Effects of war: War created social unrest. The nobles who fought in the Hundred Years War passed the cost on to their peasants in the form of higher taxes and military requisitions. That produced, among other effects, the 1381 peasant revolt in England. It also provided fertile territory for the spread of John Wyclif's (alternate spelling: Wycliffe, Wycliff) ideas about reforming the Catholic Church.

Edward III, who ruled for fifty years from 1327 to 1377, became king at a very young age. Normally, his son Edward (the "Black Prince") would have become the next king, but after he spent years fighting in France, his health was so bad that he died in 1376. The Black Prince's younger brother John (of Gaunt) tried to take over, but he was unpopular with members of his own family and with most of the other nobles, who feared that he would try to reassert royal authority. So everyone backed the Black Prince's son Richard II (ruled 1377-1399) even though he was only ten years old at the time.

By this period in English history, kings employed a number of lesser officials to run jails, collect taxes and lead local town governments. Froissart mentioned a man named John Newton who was taken hostage by the peasants. John Newton was the king's governor of the town of Rochester (also spelled "Rotherthithe"), and captain of the royal prison in that town. As such, he was the representative of royal authority in the town, so the mob threatened him until he agreed to go with them to London and present their message to the king. To make sure he did not change his mind, allies of the rebels held Newton's children hostage.

One of the results of the Hundred Years War, was the first feelings of "nationalism" by people of both England and France -- in other words, loyalty to the idea of a group rather than simple loyalty to the person or position of the king. Militarily, the successful use of the longbow against armored knights ended the noble monopoly on military power by making it possible to create armies out of peasants.

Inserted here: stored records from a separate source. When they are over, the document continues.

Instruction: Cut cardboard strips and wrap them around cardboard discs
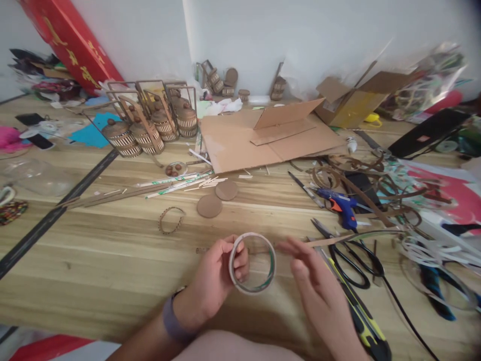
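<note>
My left hand (225, 265) grips the left side of a pale ring (252, 291), fingers through its opening, and holds it over the wooden table. The ring has some green on its inner face. To the right of the ring, apart from it, my right hand (313, 281) is raised with its fingers extended; nothing shows in it. Beyond my hands lie two brown discs (209, 206) and a thin patterned loop (171, 220). A brown strip (330, 240) runs rightward from behind my right fingertips.
Black scissors (351, 265), a yellow-black cutter (363, 316) and a blue glue gun (343, 208) lie at the right, near tangled brown strips. Small lidded baskets (120, 138) stand at the back left. Flat cardboard (233, 145) lies at the back middle.
</note>
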A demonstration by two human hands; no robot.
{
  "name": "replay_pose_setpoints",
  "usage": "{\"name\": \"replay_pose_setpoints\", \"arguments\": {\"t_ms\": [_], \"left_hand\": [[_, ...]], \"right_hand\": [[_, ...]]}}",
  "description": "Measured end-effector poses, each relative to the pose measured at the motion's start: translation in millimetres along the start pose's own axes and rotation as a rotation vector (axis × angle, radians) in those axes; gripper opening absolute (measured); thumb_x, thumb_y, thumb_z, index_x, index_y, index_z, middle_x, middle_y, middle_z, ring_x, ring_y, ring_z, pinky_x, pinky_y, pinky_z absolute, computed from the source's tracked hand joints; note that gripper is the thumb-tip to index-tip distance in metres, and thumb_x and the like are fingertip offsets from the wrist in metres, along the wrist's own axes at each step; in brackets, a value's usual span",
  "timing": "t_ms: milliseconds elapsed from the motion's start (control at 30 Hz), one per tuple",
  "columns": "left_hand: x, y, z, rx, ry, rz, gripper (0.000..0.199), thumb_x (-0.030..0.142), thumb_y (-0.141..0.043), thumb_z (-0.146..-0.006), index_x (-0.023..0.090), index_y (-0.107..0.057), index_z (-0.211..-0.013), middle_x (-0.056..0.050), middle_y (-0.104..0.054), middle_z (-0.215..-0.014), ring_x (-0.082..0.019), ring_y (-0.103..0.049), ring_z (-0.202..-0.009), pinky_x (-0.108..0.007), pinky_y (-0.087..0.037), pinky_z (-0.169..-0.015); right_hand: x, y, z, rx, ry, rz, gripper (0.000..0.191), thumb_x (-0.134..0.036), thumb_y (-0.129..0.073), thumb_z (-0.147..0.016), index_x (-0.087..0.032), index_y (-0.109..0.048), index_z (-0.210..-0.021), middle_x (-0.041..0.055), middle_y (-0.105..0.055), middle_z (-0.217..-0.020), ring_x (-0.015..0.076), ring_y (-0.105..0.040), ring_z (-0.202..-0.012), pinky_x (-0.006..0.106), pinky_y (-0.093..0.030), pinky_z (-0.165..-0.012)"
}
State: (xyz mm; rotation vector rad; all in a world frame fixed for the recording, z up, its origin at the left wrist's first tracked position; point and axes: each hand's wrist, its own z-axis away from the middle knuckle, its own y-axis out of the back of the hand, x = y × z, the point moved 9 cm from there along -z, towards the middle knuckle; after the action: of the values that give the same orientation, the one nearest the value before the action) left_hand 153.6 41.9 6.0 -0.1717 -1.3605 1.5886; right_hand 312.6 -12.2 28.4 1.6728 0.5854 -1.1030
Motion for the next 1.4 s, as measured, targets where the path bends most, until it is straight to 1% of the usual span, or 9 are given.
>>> {"name": "replay_pose_setpoints", "arguments": {"t_ms": [200, 467, 533, 600, 733, 900, 1200, 1300, 1400], "left_hand": [[4.3, -3.4, 4.7, -0.033, -0.106, -0.039, 0.017, 0.026, -0.057, -0.072, 0.017, -0.045, -0.064, 0.005, -0.036, -0.054, -0.009, -0.032, -0.05, -0.023, -0.026, -0.052], [6.3, -7.6, 9.8, -0.077, -0.156, -0.444, 0.048, 0.058, -0.053, -0.09, 0.02, -0.044, -0.062, 0.003, -0.044, -0.057, -0.012, -0.04, -0.057, -0.026, -0.033, -0.059], [8.7, -9.6, 12.5, -0.1, -0.152, -0.58, 0.05, 0.062, -0.054, -0.089, 0.018, -0.051, -0.065, 0.001, -0.051, -0.062, -0.012, -0.043, -0.06, -0.026, -0.034, -0.062], [10.1, -12.4, 15.1, -0.129, -0.14, -0.673, 0.049, 0.064, -0.061, -0.085, 0.017, -0.058, -0.072, -0.001, -0.056, -0.068, -0.012, -0.045, -0.064, -0.025, -0.035, -0.065], [11.0, -11.9, 15.6, -0.105, -0.158, -0.739, 0.044, 0.06, -0.065, -0.084, 0.016, -0.064, -0.087, -0.003, -0.062, -0.082, -0.013, -0.052, -0.072, -0.025, -0.04, -0.07], [9.7, -7.7, 11.5, -0.036, -0.245, -0.876, 0.031, 0.046, -0.058, -0.093, 0.017, -0.065, -0.097, -0.006, -0.067, -0.093, -0.018, -0.061, -0.086, -0.026, -0.045, -0.078], [35.2, -20.7, 28.8, 0.108, -0.509, -1.512, 0.02, 0.019, -0.053, -0.094, 0.02, -0.071, -0.088, -0.005, -0.069, -0.082, -0.018, -0.062, -0.078, -0.026, -0.041, -0.073], [46.5, -23.3, 36.6, 0.173, -0.64, -1.526, 0.017, 0.018, -0.055, -0.092, 0.021, -0.071, -0.097, -0.006, -0.071, -0.087, -0.019, -0.064, -0.082, -0.027, -0.043, -0.077], [47.8, -27.7, 38.9, 0.093, -0.709, -1.472, 0.025, 0.017, -0.056, -0.092, 0.024, -0.071, -0.111, -0.008, -0.072, -0.103, -0.021, -0.065, -0.095, -0.029, -0.045, -0.087]], "right_hand": [[4.2, -76.9, 16.2, -0.374, -0.439, -0.788, 0.046, -0.064, -0.058, -0.085, -0.021, -0.061, -0.071, -0.0002, -0.054, -0.059, 0.017, -0.054, -0.066, 0.03, -0.043, -0.066], [-12.4, -71.5, 9.9, -0.447, -0.346, -0.922, 0.046, -0.061, -0.06, -0.083, -0.021, -0.051, -0.063, -0.0068, -0.029, -0.054, 0.0112, -0.036, -0.052, 0.027, -0.033, -0.052], [-6.6, -68.3, 7.1, -0.425, -0.333, -0.856, 0.046, -0.062, -0.056, -0.085, -0.022, -0.049, -0.063, -0.0067, -0.03, -0.052, 0.0118, -0.036, -0.05, 0.027, -0.035, -0.05], [5.7, -51.1, 0.5, -0.253, -0.285, -0.646, 0.042, -0.061, -0.054, -0.086, -0.022, -0.057, -0.071, -0.0017, -0.048, -0.059, 0.0155, -0.048, -0.057, 0.03, -0.043, -0.055], [-14.0, -2.2, -0.9, 0.176, 0.112, -0.037, 0.028, -0.047, -0.056, -0.09, -0.023, -0.066, -0.1, 0.0076, -0.068, -0.099, 0.0224, -0.063, -0.095, 0.037, -0.051, -0.083], [-55.4, -33.4, 12.4, -0.079, 0.469, 0.093, 0.023, -0.034, -0.051, -0.097, -0.025, -0.065, -0.112, 0.0075, -0.072, -0.1, 0.0193, -0.069, -0.09, 0.03, -0.057, -0.074], [-61.2, -41.7, 19.7, -0.077, 0.574, 0.172, 0.026, -0.017, -0.048, -0.096, -0.023, -0.064, -0.115, 0.0072, -0.075, -0.102, 0.0178, -0.071, -0.091, 0.027, -0.058, -0.075], [-63.6, -40.0, 20.2, -0.072, 0.576, 0.177, 0.024, -0.017, -0.049, -0.095, -0.024, -0.064, -0.113, 0.004, -0.073, -0.087, 0.0162, -0.069, -0.076, 0.026, -0.056, -0.066], [-67.3, -40.5, 22.3, -0.083, 0.613, 0.175, 0.026, -0.016, -0.049, -0.094, -0.024, -0.064, -0.114, 0.0029, -0.071, -0.081, 0.0166, -0.067, -0.071, 0.026, -0.055, -0.062]]}}
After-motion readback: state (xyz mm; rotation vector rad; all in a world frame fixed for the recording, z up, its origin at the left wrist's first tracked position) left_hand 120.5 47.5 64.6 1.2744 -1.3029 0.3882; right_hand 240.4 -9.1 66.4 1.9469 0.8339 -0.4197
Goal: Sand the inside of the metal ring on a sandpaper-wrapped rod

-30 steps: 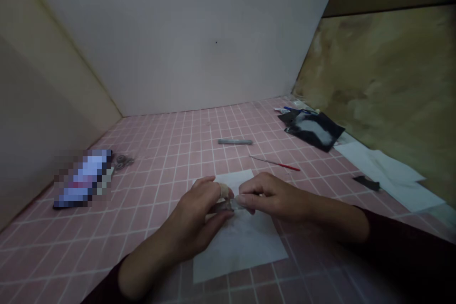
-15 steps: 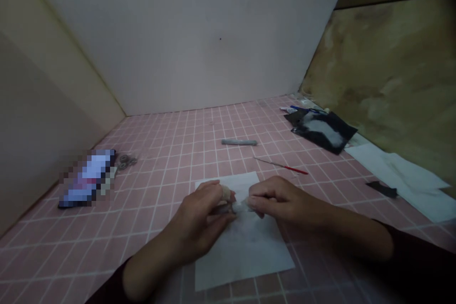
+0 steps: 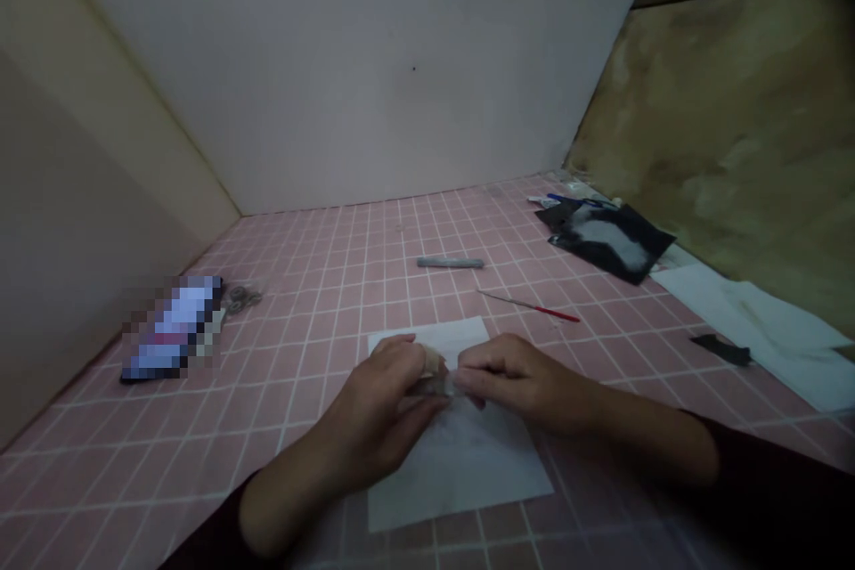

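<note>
Above a white sheet of paper [image 3: 460, 472], my left hand [image 3: 380, 405] is curled round a small pale, greyish piece [image 3: 431, 386], which is blurred and partly hidden by the fingers. A light wrapping covers one fingertip of that hand. My right hand [image 3: 511, 378] pinches at the right end of the same piece, its thumb and forefinger pressed together; what exactly lies between them is too small to tell. The two hands nearly touch. Beyond the paper lie a grey stick [image 3: 450, 263] and a thin tool with a red handle [image 3: 557, 313].
A phone with a blurred screen [image 3: 174, 329] lies at the left beside small metal rings [image 3: 241, 297]. At the right are black sheets with white powder [image 3: 611, 240], white papers [image 3: 761, 321] and a small dark strip [image 3: 721, 349]. Walls enclose the pink tiled surface [image 3: 321, 285].
My right hand has moved slightly left, closer to my left hand, and the gap between them is smaller. The whole view has shifted a little.
</note>
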### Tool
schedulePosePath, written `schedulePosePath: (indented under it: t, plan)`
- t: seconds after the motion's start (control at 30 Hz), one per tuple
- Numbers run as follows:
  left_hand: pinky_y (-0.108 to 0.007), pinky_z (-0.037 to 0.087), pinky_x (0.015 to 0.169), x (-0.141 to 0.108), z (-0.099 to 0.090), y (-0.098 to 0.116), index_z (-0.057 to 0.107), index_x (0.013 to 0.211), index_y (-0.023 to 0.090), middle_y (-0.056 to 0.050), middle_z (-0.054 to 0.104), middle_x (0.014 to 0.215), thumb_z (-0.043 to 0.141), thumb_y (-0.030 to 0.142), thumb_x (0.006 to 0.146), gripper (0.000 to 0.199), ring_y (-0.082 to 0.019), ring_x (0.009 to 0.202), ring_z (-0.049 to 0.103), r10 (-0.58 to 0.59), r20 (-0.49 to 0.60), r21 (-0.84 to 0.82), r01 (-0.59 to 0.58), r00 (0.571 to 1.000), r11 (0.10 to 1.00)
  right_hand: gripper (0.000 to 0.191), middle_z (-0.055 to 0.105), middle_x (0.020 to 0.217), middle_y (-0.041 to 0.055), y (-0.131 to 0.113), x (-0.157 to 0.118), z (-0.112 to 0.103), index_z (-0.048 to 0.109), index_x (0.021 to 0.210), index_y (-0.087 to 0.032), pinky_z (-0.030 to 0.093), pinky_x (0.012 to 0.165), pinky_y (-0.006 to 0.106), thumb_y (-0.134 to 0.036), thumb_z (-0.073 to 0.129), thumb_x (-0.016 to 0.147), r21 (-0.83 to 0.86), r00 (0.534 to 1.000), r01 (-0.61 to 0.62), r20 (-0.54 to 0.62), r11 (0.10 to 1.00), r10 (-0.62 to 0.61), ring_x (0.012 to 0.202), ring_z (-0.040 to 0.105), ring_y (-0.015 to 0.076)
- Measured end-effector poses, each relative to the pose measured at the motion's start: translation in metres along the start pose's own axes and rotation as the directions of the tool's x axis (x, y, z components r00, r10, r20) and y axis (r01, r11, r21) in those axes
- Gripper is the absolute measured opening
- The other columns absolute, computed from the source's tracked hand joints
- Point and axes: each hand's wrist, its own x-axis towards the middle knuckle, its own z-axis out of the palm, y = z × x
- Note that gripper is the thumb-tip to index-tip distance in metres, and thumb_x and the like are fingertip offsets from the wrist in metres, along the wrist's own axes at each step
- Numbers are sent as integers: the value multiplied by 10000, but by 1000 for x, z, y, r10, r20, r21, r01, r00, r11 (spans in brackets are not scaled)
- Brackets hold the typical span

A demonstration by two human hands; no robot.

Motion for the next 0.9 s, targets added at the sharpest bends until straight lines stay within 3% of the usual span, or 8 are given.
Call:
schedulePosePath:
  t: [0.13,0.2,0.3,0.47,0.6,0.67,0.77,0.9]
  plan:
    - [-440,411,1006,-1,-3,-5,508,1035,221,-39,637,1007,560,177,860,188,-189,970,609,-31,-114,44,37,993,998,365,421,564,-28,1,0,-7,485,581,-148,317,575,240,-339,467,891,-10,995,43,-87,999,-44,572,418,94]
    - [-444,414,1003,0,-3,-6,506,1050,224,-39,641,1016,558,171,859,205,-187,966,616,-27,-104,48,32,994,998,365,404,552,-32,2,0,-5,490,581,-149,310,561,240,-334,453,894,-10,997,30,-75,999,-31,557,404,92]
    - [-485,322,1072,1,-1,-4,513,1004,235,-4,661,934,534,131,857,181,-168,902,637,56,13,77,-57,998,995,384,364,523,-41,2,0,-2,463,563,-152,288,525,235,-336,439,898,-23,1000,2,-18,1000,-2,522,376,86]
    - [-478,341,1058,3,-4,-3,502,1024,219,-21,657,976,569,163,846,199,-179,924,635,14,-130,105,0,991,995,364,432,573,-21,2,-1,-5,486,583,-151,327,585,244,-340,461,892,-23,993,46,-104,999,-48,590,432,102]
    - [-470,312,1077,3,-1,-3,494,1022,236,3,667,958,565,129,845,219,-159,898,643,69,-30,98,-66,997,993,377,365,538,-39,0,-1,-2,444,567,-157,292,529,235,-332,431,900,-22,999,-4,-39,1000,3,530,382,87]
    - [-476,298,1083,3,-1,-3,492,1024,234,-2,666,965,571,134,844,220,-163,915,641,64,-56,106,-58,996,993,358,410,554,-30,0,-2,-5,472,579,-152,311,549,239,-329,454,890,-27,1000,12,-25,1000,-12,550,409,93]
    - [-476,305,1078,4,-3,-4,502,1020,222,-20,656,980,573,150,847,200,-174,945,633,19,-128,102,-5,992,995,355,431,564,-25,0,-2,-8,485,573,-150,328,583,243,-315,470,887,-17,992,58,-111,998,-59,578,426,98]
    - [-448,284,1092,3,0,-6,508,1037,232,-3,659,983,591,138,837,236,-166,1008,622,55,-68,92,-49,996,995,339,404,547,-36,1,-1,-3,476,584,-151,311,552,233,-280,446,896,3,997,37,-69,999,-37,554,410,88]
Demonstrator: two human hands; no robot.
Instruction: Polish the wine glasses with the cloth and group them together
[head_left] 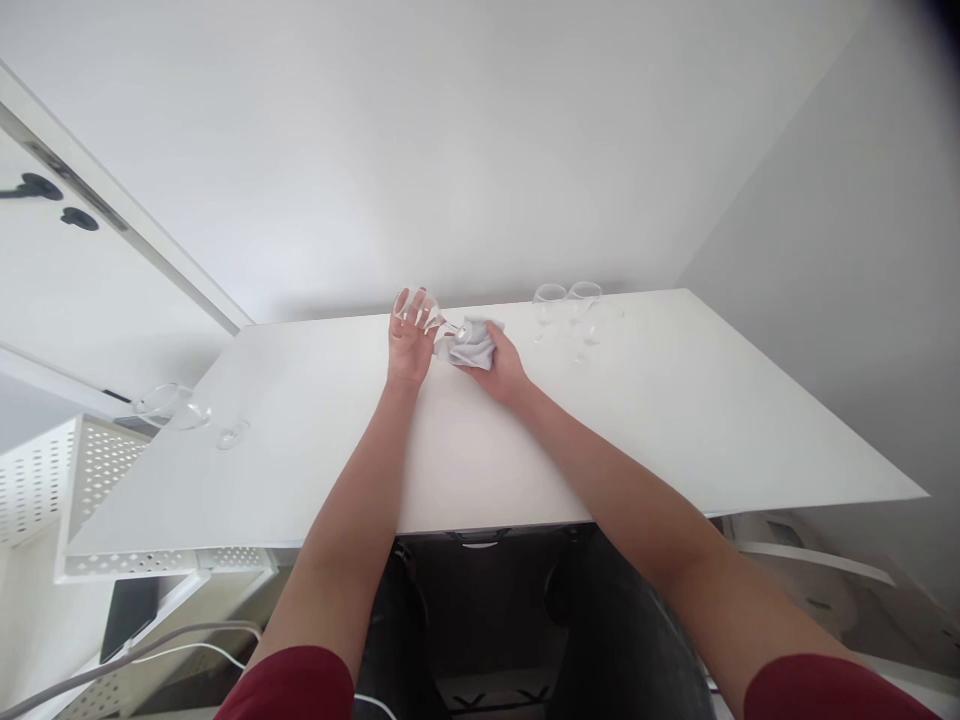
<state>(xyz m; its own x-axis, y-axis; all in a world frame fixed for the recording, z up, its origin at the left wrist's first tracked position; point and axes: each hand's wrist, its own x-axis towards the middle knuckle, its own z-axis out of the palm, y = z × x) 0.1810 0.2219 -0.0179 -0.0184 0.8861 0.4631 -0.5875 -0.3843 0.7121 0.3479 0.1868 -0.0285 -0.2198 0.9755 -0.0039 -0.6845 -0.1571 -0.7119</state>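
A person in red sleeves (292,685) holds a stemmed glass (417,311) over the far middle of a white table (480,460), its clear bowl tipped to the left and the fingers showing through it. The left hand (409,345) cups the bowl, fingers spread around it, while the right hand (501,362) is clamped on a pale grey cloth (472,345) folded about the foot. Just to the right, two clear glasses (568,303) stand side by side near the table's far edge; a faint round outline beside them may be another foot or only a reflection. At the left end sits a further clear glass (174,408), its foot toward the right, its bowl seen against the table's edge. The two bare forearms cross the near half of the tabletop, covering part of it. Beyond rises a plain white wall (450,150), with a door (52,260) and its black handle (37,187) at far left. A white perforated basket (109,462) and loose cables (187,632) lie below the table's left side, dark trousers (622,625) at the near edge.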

Finally, the first challenge to the idea of absolute rule by a king developed when English kings granted their nobles (acting as "parliament") the right to confirm non-feudal taxes in exchange for financial support.

 

Armored knights on horseback were
the dominant form of miliary technology in Europe from about 700
to 1400
Armored knights were unstoppable until archers and guns became common in the 14-15th centuries.
[Source: Jim Jones photo, Metropolitan Museum of Art, New York City]

Detail of European horse armor manufactured
in Germany about 1300
Detail of German horse armor manufactured about 1300. Only the wealthy could afford such things.
[Source: Jim Jones photo, Metropolitan Museum of Art, New York City]

Questions

  1. Why did the peasants revolt?
  2. How did the leaders of the peasant revolt justify their demand to end serfdom?
  3. What strategy did the peasants use to put pressure on the nobles?
  4. What made a peasant "good" according to Froissart?
  5. How long did the English peasant revolt last?